El tesoro escondido – XVII Domingo Tiempo Ordinario

El tesoro escondido – XVII Domingo Tiempo Ordinario

El reino de los cielos se puede comparar a un tesoro escondido en un campo. Un hombre encuentra el tesoro, y vuelve a esconderlo allí mismo; lleno de alegría, va, vende todo lo que posee y compra aquel campo.

También se puede comparar el reino de los cielos a un comerciante que anda buscando perlas finas; cuando encuentra una de gran valor, va, vende todo lo que posee y compra la perla.

Puede compararse también el reino de los cielos a una red echada al mar que recoge toda clase de peces. Cuando la red está llena, los pescadores la arrastran a la orilla y se sientan a escoger los peces: ponen los buenos en canastas y tiran los malos. Así sucederá al fin del mundo: saldrán los ángeles a separar a los malos de los buenos, y arrojarán a los malos al horno encendido, donde habrá llanto y rechinar de dientes.

¿Habéis entendido todo esto? les preguntó Jesús. Sí, respondieron ellos. 

Entonces concluyó Jesús: Todo escriba que ha hecho discípulo del reino de los cielos es como el dueño de una casa, que va sacando de su tesoro lo nuevo y lo antiguo.

Desde siempre llevamos dentro una sensación de insatisfacción que nos empuja a buscar algo que pueda colmar este vacío que experimentamos. Nos sentimos incompletos, como si siempre nos faltara algo más para sentirnos satisfechos. 

Quien tiene la suerte de encontrar lo que le hace feliz y le llena, entonces su vida cambia y con ella cambian los valores y parámetros que hasta ahora habían regido su forma de vivir.

Exactamente esto es lo que nos describe hoy Jesús en esa cuarta parábola del capítulo 13 de Mateo (recuerdo que el domingo pasado vimos tres parábolas: del trigo y la cizaña, de la mostaza y de la levadura). Un campesino está trabajando en un campo y de repente encuentra un tesoro de gran valor; acto seguido lo esconde, vende todo lo que tiene y compra ese campo para quedarse con el tesoro. 

Parecida a ésta es la siguiente parábola en la que se nos presenta un mercader de perlas que va en busca de una de gran valor y en cuanto la encuentra vende todo sus bienes para hacerse con ella. 

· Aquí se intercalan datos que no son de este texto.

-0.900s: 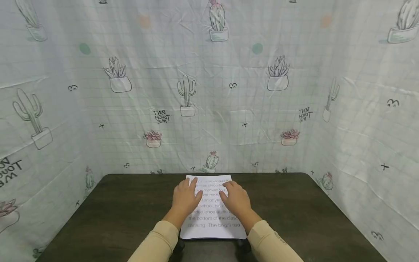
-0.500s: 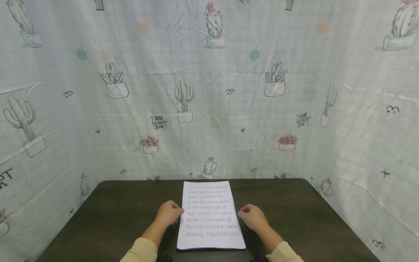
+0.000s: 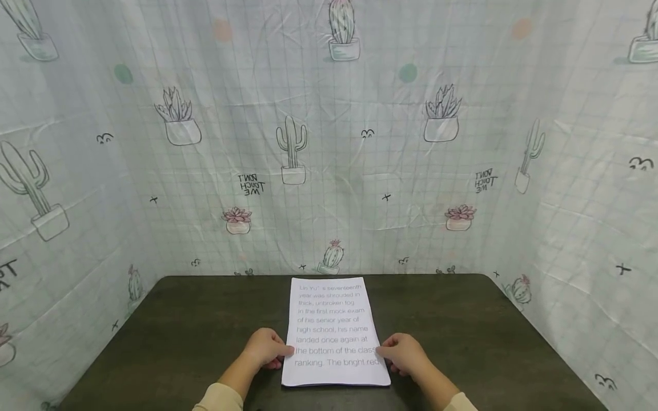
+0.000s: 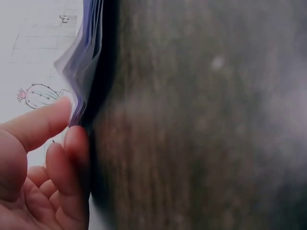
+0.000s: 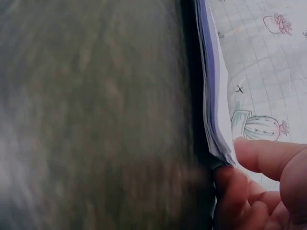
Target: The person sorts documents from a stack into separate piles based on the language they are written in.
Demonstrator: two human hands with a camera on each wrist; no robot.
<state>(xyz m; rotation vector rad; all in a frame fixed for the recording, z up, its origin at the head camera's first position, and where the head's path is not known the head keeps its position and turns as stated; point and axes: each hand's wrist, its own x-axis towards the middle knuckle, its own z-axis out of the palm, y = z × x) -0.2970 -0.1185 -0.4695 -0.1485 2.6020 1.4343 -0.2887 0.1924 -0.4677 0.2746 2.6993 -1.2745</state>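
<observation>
A stack of paper sheets (image 3: 334, 331) with large printed text on top lies in front of me on the dark table. My left hand (image 3: 265, 347) pinches its left edge between thumb and fingers, a little above the near corner. On the opposite side, my right hand (image 3: 406, 353) pinches the right edge at about the same height. Seen from the left wrist, the sheet edges (image 4: 86, 62) are bent and slightly fanned where the thumb (image 4: 45, 120) meets them. From the right wrist, the layered edges (image 5: 213, 86) run down to the thumb and curled fingers (image 5: 235, 187).
The dark wooden table (image 3: 205, 308) extends to both sides of the paper and behind it. A pale curtain (image 3: 329, 148) printed with potted cacti encloses the back and sides.
Both hands have drawn back from the upper part of the stack to its sides, then closed in to pinch the lower left and right edges. The camera view has shifted slightly.
</observation>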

Como nosotros y nuestros ancestros, también Jesús estuvo buscando ese tesoro que le llenara por dentro; Él también sentía que le faltaba algo, que vivir no podía ser simplemente estar en familia y ocuparse de su trabajo de carpintero.

Descubrió que ese tesoro estaba dentro de él y que era el amor del Padre. Desde entonces nada fue igual como antes para él y decidió dejar todo lo que hasta entonces podía ser importante para dedicarse a lo esencial.

No importa si la vida nos lleva sin quererlo a encontrar esta perla de gran valor, como pasó al campesino, o si la buscamos de forma intencionada, como con el mercader; lo que importa es que en esta vida, que es la única que tenemos, estamos llamados a tomar una decisión: perdernos en tantas cosas pequeñas que no tienen valor o de verdad decidirnos a encontrar el sentido a nuestra vida y jugárnosla todo en lo que realmente vale la pena. 

Jesús, al final lo tuvo claro, y decidió que esa vida que él había recibido como un regalo, había que gastarla para comunicar nueva vida, con el mismo amor que él había recibido del Padre. 

Y la siguiente parábola es clara en este sentido: un pescador echa su red y espera un tiempo hasta recogerla, para luego quedarse con los peces buenos y tirar los malos.

Aquí la traducción de “malos” hay que cambiarla por otra mejor de “podridos”, porque el primer término tiene connotaciones morales, mientras que los peces simplemente están podridos, o sea es una constatación de la realidad.

Al final, tenemos que decidir si ser como los primeros peces, los buenos porque son los que llevan la vida y el amor y lo comunican, superando los miedos, los prejuicios, la pereza interior y haciéndose don para los demás; o ser como los segundos, los podridos que ya no sirven, porque no han conseguido acoger dentro de sí la vida y entonces sólo pueden comunicar muerte, porque ya son inútiles, marchitados por dentro, porque han decidido vivir según la lógica del poder, del haber y del ser a costa de los demás.

A pesar de nuestra decisión, una cosa es segura: ese tesoro, que todos buscamos, no está fuera de nosotros, sino escondido en nuestro interior, a la espera de que decidamos mirarnos dentro y ver lo brillante que es. 

En este momento, ya no habrá distinciones de color ni de sexo, de género ni de política, de credo ni de dinero. Allí dentro conseguiremos verlo todo con los ojos de Dios y ya nada será igual.